Escrito por Valter Junior.

Me lembro de um bilhete que uma esposa escreveu para seu marido: "Te odeio. Com amor, Mary"

Mandei um bilhete desses pra Deus nessa manhã.Na realidade odeio o que Ele fez ou permitiu e não a Ele. Mas por causa do que Ele fez ou permitiu, vi meu coração com ódio de quem mais amo.

O coração é enganoso e tem o dom de confundir as coisas.

Senti raiva de Deus por causa do que Ele fez.

Meu bilhete foi assim: "Estou triste por estar sentindo ódio de você. Te amo, você sabe que te amo. Você sabe todas as coisas. Valter Jr."

Quando em minhas cirurgias na perna com paralisia infantil tive que passar por procedimentos como tirar pontos, tirar gesso e ser examinado de modo que o médico ficava mexendo e apertando para saber se doía e finalmente conseguia o que queria, eu dava um grito de dor, tinha vontade de avançar no pescoço do médico e esganá-lo. Fui crescendo e da primeira cirurgia quando eu tinha cinco anos até a última com dezoito anos, muita coisa mudou. Sentia o mesmo ódio, mas entendia que tudo aquilo era necessário. Meu coração ainda me pedia para eu esganar aquele homem que procurava um lugar em que doesse em minha perna e parecia não querer parar enquanto não encontrasse.
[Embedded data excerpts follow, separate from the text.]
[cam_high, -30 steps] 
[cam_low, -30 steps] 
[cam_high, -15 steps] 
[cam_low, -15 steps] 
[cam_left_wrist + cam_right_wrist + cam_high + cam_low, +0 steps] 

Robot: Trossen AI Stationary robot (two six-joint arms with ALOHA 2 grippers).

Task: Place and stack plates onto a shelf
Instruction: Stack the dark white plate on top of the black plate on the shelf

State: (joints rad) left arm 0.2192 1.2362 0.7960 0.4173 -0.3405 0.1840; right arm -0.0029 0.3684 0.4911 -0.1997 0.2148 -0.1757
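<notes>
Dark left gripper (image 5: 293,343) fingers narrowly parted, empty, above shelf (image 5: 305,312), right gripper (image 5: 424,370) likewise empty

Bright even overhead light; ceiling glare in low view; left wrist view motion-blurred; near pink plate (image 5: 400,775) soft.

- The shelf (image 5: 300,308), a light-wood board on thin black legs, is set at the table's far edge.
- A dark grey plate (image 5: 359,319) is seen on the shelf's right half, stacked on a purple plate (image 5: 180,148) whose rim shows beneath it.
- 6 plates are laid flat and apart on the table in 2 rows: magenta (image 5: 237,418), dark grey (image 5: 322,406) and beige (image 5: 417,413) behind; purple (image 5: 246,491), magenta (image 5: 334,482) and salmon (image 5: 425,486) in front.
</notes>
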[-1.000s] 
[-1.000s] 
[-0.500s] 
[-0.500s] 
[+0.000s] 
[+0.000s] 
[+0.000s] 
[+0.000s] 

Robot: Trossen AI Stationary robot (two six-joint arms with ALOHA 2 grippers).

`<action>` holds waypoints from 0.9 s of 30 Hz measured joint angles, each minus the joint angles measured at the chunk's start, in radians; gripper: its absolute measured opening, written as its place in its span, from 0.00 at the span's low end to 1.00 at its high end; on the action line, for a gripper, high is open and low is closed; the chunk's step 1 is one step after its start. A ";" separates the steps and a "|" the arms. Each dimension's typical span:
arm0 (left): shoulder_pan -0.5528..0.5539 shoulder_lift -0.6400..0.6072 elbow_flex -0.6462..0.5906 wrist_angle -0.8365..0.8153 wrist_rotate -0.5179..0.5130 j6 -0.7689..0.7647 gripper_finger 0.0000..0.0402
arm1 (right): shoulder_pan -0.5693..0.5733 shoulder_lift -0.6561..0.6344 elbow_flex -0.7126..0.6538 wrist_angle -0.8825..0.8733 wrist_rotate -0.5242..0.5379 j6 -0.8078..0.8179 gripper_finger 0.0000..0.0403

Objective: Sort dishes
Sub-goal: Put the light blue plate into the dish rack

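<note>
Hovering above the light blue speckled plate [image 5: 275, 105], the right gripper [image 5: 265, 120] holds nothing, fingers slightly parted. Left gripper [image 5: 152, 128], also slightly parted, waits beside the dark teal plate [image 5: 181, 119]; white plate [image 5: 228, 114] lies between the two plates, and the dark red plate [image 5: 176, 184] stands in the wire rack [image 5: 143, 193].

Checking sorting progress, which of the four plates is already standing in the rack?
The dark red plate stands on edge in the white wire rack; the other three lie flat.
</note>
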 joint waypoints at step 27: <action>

Eu já havia entendido a razão do médico agir assim. Apesar disso, via o ódio surgindo no meu coração e um clamor por justiça também. Com a minha pouca maturidade dos dezoito anos eu acalmava meu coração lhe dizendo que aquilo, lamentavelmente, era necessário e que não estávamos sendo alvos de qualquer injustiça.

Entendo que Deus tem suas razões e que para a concretização do plano Dele, levar Glaucia foi necessário. Sei também que não estou sendo alvo de qualquer injustiça. Mas em meu peito há um coração e não um cérebro.
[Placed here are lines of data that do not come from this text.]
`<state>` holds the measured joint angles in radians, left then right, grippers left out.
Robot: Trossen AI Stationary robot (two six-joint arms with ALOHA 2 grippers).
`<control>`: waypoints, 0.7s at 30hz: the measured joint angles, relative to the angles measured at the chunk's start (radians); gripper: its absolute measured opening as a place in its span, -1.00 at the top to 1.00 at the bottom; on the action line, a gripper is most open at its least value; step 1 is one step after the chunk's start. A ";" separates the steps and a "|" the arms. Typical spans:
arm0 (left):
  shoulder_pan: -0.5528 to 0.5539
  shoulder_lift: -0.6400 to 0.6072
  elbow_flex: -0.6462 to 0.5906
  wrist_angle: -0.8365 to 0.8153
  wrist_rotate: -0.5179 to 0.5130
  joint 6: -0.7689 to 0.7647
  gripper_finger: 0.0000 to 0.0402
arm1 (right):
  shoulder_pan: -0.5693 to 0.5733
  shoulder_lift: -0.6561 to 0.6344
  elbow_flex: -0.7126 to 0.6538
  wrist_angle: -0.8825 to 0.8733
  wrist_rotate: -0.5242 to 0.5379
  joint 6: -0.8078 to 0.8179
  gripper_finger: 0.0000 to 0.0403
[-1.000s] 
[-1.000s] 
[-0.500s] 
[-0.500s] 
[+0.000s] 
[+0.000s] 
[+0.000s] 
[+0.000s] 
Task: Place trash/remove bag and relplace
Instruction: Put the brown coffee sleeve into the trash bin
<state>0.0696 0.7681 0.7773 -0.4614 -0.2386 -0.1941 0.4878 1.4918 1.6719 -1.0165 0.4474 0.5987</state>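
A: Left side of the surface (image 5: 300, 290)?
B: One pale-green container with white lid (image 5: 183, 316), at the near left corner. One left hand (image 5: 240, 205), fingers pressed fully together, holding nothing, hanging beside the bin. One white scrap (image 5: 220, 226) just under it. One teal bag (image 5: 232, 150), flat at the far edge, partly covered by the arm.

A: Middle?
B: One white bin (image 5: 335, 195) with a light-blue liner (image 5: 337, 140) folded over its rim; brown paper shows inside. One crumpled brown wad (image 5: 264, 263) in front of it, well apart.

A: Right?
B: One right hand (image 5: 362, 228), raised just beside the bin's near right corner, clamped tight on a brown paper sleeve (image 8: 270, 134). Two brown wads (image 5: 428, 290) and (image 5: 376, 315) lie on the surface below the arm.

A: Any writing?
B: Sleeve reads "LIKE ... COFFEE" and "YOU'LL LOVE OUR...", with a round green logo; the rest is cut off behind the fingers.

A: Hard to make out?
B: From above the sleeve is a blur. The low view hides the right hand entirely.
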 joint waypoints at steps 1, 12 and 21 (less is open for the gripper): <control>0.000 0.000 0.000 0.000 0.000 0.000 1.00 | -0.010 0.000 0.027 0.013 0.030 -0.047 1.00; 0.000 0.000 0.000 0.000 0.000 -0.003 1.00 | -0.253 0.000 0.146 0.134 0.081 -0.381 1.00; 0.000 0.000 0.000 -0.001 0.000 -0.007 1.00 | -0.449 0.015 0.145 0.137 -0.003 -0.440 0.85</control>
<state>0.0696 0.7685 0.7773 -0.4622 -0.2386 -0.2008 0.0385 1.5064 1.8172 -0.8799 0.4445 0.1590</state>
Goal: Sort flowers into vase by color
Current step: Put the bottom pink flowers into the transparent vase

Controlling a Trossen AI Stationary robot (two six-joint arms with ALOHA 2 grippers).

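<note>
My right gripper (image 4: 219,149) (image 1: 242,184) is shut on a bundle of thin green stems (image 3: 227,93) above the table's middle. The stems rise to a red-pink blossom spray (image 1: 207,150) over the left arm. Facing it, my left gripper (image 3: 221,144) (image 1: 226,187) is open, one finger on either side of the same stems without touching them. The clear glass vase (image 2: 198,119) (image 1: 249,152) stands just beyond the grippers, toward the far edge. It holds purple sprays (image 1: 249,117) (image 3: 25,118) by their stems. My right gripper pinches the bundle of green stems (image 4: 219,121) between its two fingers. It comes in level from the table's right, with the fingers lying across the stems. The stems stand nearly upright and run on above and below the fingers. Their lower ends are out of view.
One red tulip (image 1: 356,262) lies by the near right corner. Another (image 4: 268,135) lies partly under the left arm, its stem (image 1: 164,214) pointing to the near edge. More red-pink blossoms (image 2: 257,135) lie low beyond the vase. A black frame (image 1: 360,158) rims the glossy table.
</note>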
Não tenha medo de ser fulminado por Deus com um raio sobre sua cabeça por estar lendo meu desabafo. Se alguém merece isso sou eu e Ele ainda não fez isso.

Quando ouvimos nossos filhos nos dizendo que nos odeiam, não os matamos, os amamos.
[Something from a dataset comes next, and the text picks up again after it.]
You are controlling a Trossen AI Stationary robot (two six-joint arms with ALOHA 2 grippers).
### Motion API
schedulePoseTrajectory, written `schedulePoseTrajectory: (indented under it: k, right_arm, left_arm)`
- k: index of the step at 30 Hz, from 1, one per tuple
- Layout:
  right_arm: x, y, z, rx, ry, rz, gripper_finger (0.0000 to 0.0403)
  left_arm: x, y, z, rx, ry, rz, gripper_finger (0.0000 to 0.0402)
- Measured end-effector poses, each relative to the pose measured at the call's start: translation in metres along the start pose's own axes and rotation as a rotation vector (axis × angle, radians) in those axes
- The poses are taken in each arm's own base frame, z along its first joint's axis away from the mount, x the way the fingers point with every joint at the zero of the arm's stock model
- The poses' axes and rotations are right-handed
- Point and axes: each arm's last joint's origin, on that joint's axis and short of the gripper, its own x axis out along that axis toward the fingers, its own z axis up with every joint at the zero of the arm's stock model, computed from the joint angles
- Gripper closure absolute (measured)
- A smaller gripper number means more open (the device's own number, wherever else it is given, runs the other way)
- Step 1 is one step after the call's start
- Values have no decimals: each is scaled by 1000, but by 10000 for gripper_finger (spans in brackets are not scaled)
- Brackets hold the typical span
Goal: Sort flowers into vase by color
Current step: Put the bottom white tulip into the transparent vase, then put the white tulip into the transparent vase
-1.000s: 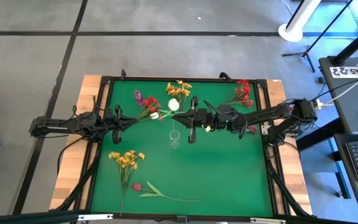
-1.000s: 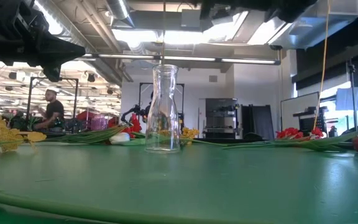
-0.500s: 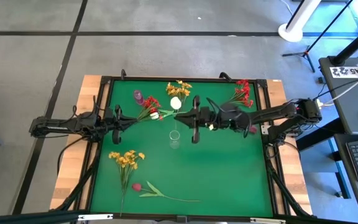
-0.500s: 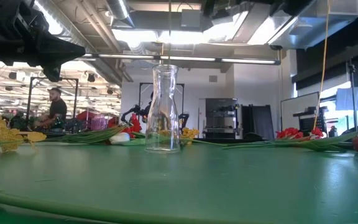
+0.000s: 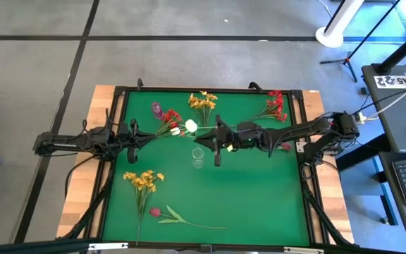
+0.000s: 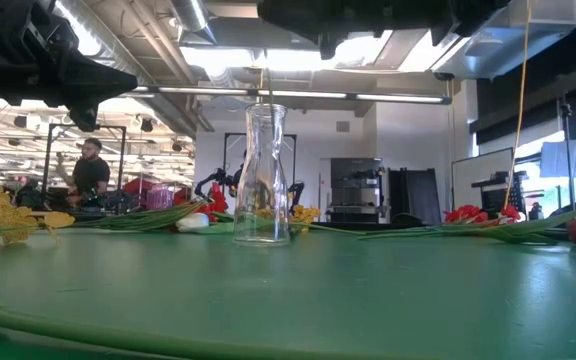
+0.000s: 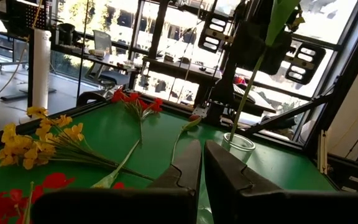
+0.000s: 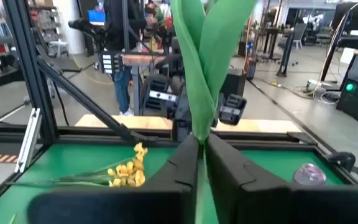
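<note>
My right gripper (image 5: pixel 211 141) reaches from the table's right to just above the clear glass vase (image 5: pixel 198 154) at mid-table and is shut on a white-bud flower (image 5: pixel 191 125). The flower's thin stem (image 7: pixel 247 99) runs down into the vase's mouth (image 7: pixel 238 140). My left gripper (image 5: pixel 146 137) waits shut over the table's left part, beside a red cluster (image 5: pixel 169 128). Lying flat on the green mat are yellow-orange clusters (image 5: pixel 203 101) (image 5: pixel 144 180), another red cluster (image 5: pixel 273 105) and a dark-red bud (image 5: pixel 155 211). My right gripper pinches the white flower's stem between its two fingers, just below the green leaves (image 8: pixel 199 127). The fingers come level from the table's right and lie across the stem. The flower stands nearly upright, slightly tilted, with its lower end (image 6: pixel 260 92) in the vase's neck.
A small purple object (image 5: pixel 156 109) lies near the far left corner of the mat. A second dark-red bud (image 5: pixel 285 147) shows under the right arm. A black frame (image 5: pixel 118 90) edges the mat. A person (image 6: pixel 90 170) stands in the room behind.
My right gripper has moved a little toward the table's left edge and down over the vase, carrying the flower with it. The white bud has swung toward the left and near side, while the stem stays at the vase's mouth.
</note>
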Motion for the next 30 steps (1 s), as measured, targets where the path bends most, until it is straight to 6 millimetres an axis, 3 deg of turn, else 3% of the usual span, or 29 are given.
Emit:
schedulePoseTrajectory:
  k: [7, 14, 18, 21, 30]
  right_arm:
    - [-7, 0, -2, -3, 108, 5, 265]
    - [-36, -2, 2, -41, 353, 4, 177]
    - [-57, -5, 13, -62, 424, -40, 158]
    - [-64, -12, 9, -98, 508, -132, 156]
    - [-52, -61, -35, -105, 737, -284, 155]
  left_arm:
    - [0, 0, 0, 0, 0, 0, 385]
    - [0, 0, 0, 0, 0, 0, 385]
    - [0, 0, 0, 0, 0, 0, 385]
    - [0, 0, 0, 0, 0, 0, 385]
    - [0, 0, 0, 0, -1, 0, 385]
Não estou ofendendo a Deus, tentando agredi-lo, me revoltando ou deixando de amá-lo. Estou apenas sendo sincero ao falar a Ele o que Ele já viu claramente em meu coração.

Não é um sentimento constante, mas as vezes surge.

Meu coração mal também já foi capaz de muitos sentimentos belos para com Deus, e ainda preserva essa capacidade, mas não nega ser capaz também de sentimentos como o ódio e a raiva.

Dou graças a Deus pelo fato Dele permanecer fiel ao nosso compromisso, mesmo quando eu sou infiel.

Ele me ama mesmo quando o odeio.

Ele me faz voltar sempre ao nosso compromisso de amor que não se torna maior quando sinto amor por Ele e que não diminui quando sinto ódio.

Acho que o que mais me deixa triste é ver que foi possível acontecer algo que me levasse a ter esse sentimento pra com Deus.

Fique tranquilo quanto a mim, pois se o amor é algo a ser aprendido e reaprendido, o ódio só precisa ser provocado. O ódio passa da mesma forma que surge em mim. O amor permanece, pois Deus é amor, e quando eu tinha treze anos, Ele decidiu vir habitar em mim.

Estamos bem, eu e o pai celeste, apesar de tudo e graças a Ele.

Tenho esperança de que a raiva e o ódio darão lugar a outros sentimentos e que não voltarão mais. Tenho esperança.

Dou Graças a Deus por ser apenas humano e capaz de sentimentos contraditórios. Não sou um anjo ou um ser elevado. Pelo contrário, não passo de um miserável pecador. Aos que lêem essas palavras, resistam a tentação ou inclinação de tentar defender a Deus ou explicar Suas razões. Pode ser injusto e insensato o que senti, mas bem sei que as emoções não tem qualquer compromisso com a razão.

George MacDonald diz: "O Senhor veio para enxugar nossas lágrimas. É o que ele está fazendo agora; é o que ele fará tão logo possa; e, enquanto não puder fazê-lo, proverá para que as lágrimas fluam sem amargura; ele nos dirá que chorar é uma bênção, pois traz consolo. Aceite agora o seu consolo, e prepare-se assim para o consolo que virá."